"Notre Place"
- anthem of Francophone Ontario
- Also known as: English: Our Place
- Lyrics: Paul Demers, François Dubé
- Music: Paul Demers, François Dubé, 1989

= Notre Place =

Franco-Ontarian national anthem

"Notre Place" (Our Place) is the official community anthem of the Franco-Ontarian people in the province of Ontario, Canada.

== History ==
The song was originally written by Paul Demers and François Dubé in 1989 to celebrate the coming into effect of the French Language Services Act into Ontario law, guaranteeing government services in the French language across 26 designated regions of the province. The song was recorded by Demers with Robert Paquette and the band Hart-Rouge, and first presented to the public at the Queen Elizabeth Theatre in Toronto, where the Grand Gala organised by the Fondation franco-ontarienne and TFO was taking place.

The song's popularity within the Franco-Ontarian community grew, and it became an important rallying call during the S.O.S. Montfort protests of the late 1990s.

In September 2016, a French-language Catholic primary school in Orléans was opened, being named École élémentaire catholique Notre-Place in honour of the song. In October 2016, the Francophone Assembly of Ontario held a minute of silence after Demers died of lung cancer.

On 2 March 2017, the Legislative Assembly of Ontario passed a bill granting the song official status as the Franco-Ontarian national anthem. The bill had been introduced by Liberal Glengarry-Prescott-Russell MPP Grant Crack, and was unanimously adopted by the Assembly.

In 2018, a monument to francophonie was inaugurated in Queen's Park in front of the Legislative Assembly. The monument was named after the song.

== Songwriting ==
Demers had originally retired from music after a diagnosis of non-Hodgkin's lymphoma in the early 1980s, but came out of retirement to write the song. While writing the song, he was inspired by We Are the World, a charity single originally recorded by the supergroup USA for Africa in 1985, as well as Yves Duteil's La langue de chez nous and Le Cœur de ma vie de Michel Rivard.

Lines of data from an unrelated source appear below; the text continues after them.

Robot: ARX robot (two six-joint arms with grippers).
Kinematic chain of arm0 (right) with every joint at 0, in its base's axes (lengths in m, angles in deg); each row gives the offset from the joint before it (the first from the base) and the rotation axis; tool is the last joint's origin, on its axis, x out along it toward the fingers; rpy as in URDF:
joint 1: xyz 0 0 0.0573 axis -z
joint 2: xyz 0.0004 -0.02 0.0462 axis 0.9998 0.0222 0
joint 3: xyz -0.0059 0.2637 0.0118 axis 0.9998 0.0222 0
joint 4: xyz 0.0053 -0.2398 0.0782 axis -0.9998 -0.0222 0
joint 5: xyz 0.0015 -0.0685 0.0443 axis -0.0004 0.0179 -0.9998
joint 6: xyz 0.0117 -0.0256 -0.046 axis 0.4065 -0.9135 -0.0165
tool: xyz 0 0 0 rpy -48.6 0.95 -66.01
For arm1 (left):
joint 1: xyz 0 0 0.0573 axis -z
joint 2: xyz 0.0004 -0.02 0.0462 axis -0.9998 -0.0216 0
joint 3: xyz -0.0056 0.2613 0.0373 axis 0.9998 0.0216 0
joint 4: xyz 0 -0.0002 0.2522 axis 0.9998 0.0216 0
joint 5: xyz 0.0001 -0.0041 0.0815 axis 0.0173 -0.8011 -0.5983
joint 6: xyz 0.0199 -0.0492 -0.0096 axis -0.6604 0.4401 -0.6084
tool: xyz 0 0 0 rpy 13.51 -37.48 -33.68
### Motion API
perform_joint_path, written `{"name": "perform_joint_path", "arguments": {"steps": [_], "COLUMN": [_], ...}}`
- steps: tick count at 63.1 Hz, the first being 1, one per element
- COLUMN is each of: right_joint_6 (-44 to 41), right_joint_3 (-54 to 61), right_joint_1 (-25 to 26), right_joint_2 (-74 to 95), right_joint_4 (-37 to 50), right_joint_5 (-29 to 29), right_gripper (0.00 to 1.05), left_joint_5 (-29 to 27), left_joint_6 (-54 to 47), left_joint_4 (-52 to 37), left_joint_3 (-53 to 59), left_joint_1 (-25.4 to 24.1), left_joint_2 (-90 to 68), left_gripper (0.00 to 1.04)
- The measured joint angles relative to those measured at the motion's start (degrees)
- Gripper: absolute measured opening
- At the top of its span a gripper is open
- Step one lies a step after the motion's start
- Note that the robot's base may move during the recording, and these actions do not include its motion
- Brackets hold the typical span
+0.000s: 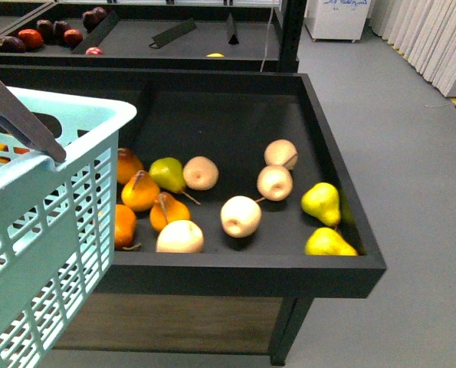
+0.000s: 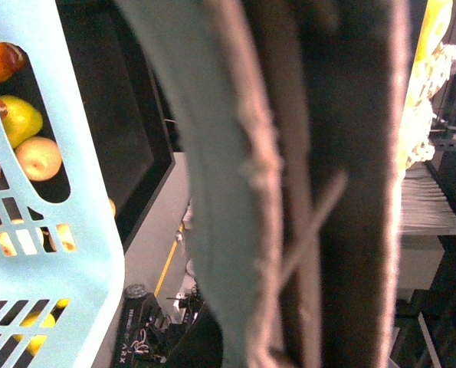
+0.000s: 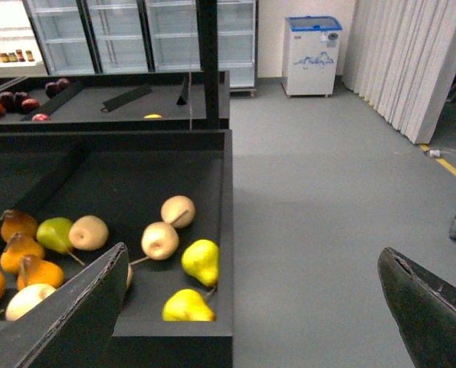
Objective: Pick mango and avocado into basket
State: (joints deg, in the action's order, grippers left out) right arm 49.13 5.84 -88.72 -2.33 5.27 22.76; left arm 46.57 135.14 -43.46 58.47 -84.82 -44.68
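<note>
Seen from my remote station, the basket [image 1: 36, 207] fills the left foreground, its handle [image 1: 17, 115] slanting over the rim and closing off that side of the black bin [image 1: 243, 270]. Raised walls ring the bin, leaving its top open. Orange pears [image 1: 139, 192] crowd against the basket; pale fruits [image 1: 241, 216] and yellow pears [image 1: 321, 203] lie scattered with gaps between, bare bin bottom behind them. A dark post [image 1: 289, 34] stands beyond the far right corner. Open grey floor [image 1: 411, 169] stretches right, showing between the wide-spread fingers [image 3: 67, 314] of my right gripper [image 3: 254, 253]
</note>
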Motion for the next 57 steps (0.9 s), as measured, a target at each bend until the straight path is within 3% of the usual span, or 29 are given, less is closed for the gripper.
{"name": "perform_joint_path", "arguments": {"steps": [57], "right_joint_6": [0.02], "right_joint_3": [0.02], "right_joint_1": [0.0], "right_joint_2": [0.0], "right_joint_4": [-0.02], "right_joint_5": [0.07], "right_gripper": [0.96], "left_joint_5": [0.02], "left_joint_6": [0.04], "left_joint_4": [0.0], "left_joint_3": [0.0], "left_joint_1": [0.0], "left_joint_2": [0.0], "left_gripper": [0.06]}}
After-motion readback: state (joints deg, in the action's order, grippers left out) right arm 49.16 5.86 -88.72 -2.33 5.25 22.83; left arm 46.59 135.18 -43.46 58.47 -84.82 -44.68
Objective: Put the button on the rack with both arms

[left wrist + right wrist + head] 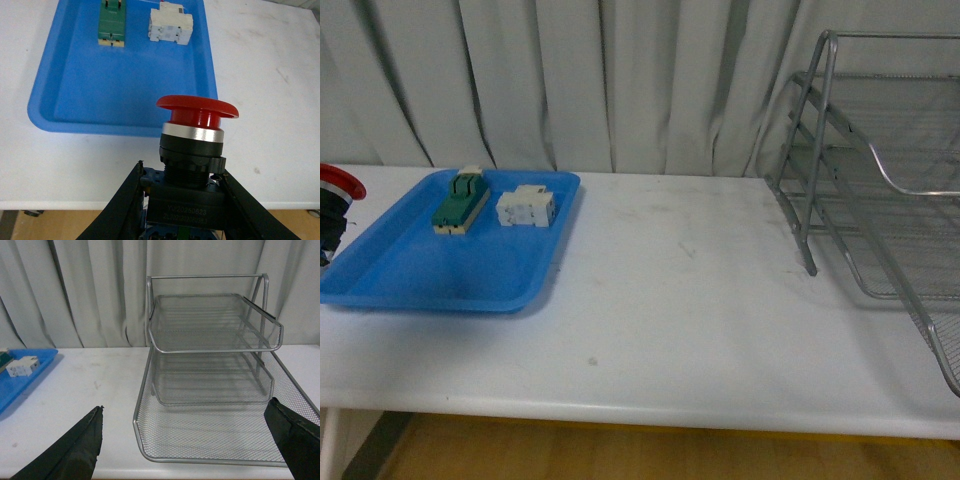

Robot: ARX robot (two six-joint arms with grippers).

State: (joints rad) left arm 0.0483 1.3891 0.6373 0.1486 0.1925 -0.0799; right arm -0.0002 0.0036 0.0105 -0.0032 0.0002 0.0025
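We hold the button (196, 120) by its black body, left fingers (125, 205) clamped, red cap clear, presumably for handover; right fingers (75, 450) stand apart, facing the rack (212, 340).

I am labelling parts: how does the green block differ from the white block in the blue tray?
The green block is green with cream edges; the white block is plain white. The green block is long and narrow; the white block is shorter and squarer. Both lie side by side, not touching, at the far end of the blue tray.
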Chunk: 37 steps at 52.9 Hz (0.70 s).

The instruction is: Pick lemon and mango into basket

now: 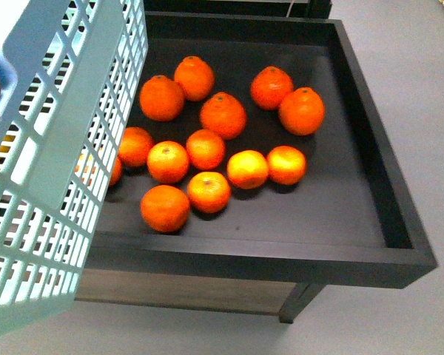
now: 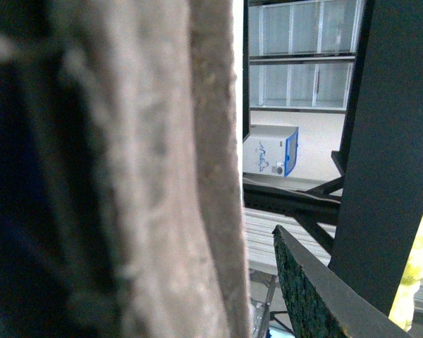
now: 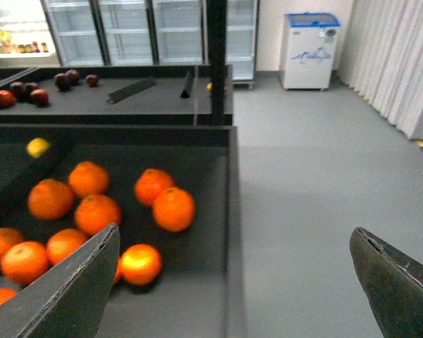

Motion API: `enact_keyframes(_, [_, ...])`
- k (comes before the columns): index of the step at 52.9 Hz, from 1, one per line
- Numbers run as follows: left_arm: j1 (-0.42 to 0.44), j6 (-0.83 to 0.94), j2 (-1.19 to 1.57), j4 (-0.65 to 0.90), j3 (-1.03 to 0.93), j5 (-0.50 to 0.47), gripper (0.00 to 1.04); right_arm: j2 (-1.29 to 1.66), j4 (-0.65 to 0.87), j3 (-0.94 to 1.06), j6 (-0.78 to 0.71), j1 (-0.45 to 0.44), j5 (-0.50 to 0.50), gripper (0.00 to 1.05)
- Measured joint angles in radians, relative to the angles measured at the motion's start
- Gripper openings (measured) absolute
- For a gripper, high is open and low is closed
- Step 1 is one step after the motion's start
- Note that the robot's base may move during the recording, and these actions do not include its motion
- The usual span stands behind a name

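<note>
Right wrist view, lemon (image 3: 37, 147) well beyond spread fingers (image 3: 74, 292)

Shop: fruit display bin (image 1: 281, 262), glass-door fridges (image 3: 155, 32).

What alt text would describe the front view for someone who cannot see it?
A black display tray holds about a dozen oranges, seen from above. A pale aqua slotted basket tilts across the left side, hiding part of the tray.

Oranges (image 1: 223, 115) lie in the tray (image 1: 385, 222), with the basket (image 1: 52, 148) in front of its left side.
</note>
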<state>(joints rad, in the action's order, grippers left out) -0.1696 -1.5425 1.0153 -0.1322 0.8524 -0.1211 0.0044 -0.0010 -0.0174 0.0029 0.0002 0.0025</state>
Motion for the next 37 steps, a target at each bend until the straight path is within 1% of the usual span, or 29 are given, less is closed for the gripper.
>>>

One often-cited verse calls "pour mettre les accents là où il le faut" ("to put the accents where they belong"). The verse references the attempts of Franco-Ontarians to have the accent marks of French-language names officially recognised on Ontario, such as in place names (like the city of Orléans) or for surnames on government-issued documents.

== Other versions ==
After Demers' death, TFO released a version of the song sung by Franco-Ontarian musicians from across the province in honour of his memory. In August 2017, DJ UNPIER released a remake of the song, placing the lyrics over a new melody.